Just got glasses for the first time in 20 years and holy shit everyone looks terrible
Don’t get excited girls. That bulge in my pants is just emergency Oreos.
[On a first date]
Her: So, what’s your favorite food?
Me: Bacon
Her: Okay. Who’s your favorite actor?
Me: Bacon
Her: I see. Do you have any hobbies?
Me: Bakin’
Her: (Deep Sigh) What do you do for work?
Me: I bring home the…
Her: WAITER CHECK PLEASE!!!
Someone told me signing my emails with “Best” is passive aggressive so
I’m changing it to “See you in hell’ to eliminate any confusion!! 🤣😏
Clerk: What do you do at work?
Me: Write stupid jokes on Twitter.
Clerk: You can get paid for that?
Me: Hell no. That’s why I do it at work.
When people put pics of their vacation on FB I write: I saw fire trucks outside your house but I’m sure you already know, have a great time!
I feel sorry for all the responsible bulls out there minding their own business and just looking to buy some nice china.
We never discuss the elephant in the room at family gatherings; my siblings just toss peanuts at me.
My nose won’t stop running.
But, to be fair, it’s the only part of my body that’s still in shape.
I like being a landlord for people I can feed noodles to all the time because they’re lo mein tenants.
I’m starting to wonder if I really am the ideal size and weight to test the town catapult or if the other townsfolk simply don’t like me.
[cat and dog meet for negotiations]
Mediator: We’re just beginning this process, so right now everything is on the table.
Cat: *smiles*
Dog: Oh no.
Not me, making rice krispy treats at midnight because my teen forgot to tell me she needed them tomorrow.
I’m such a great mom. I taught my kids archaeology during quarantine.
I mean, they dug up an opossum skull while they were digging a trench in the backyard unsupervised.
Archaeology.
searching for people who think cologne is spelled colon is my favorite thing to do
* Tries to keep eye contact on a date with a crab *
Crab : My eyes are up here.
8 year old said “Don’t take life too seriously everything finds a way” then I freaked out because I didn’t know there was a kid in my apartment
year 39, month 3: woke up a sentient tangle of meat and calcium again
did I “kill a plant” or did the plant not have what it takes to thrive in this fast-paced environment
Kinda thick horizontal curvy line, two thinner curvy vertical lines, squiggly line, different thicker squiggly line
-Japanese spelling bee
I don’t follow American politics much. Did Kanye win?
Today’s life lesson: “I’ve learned that pleasing everyone is impossible, but pissing them off is a piece of cake.”
Her: I love a bad guy
Me: I’ve got some prison tatts.
Her: Ooh.
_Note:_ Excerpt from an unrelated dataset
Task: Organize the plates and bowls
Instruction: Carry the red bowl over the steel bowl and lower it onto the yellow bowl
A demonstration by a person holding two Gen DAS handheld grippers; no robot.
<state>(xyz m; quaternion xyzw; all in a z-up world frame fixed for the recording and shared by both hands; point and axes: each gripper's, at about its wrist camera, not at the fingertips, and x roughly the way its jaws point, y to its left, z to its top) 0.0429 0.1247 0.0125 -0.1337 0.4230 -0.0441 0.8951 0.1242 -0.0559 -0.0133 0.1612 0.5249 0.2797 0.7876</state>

Show me one.
Me: [pulls up my sleeve and points at my arm] This one is of Alcatraz.
WHY not look a gift horse in the mouth what could it have in there
waiter: what’ll it be?
me: I’ll have chameleon
waiter: that’s not on the menu
me: how can you be sure?
If your BF wears a gold necklace outside of his tshirt both of you will be asked to get out of your car by the police at gunpoint some day
A man rejecting my advances can’t hurt me. I have a dog who leaves the bed every time I climb in.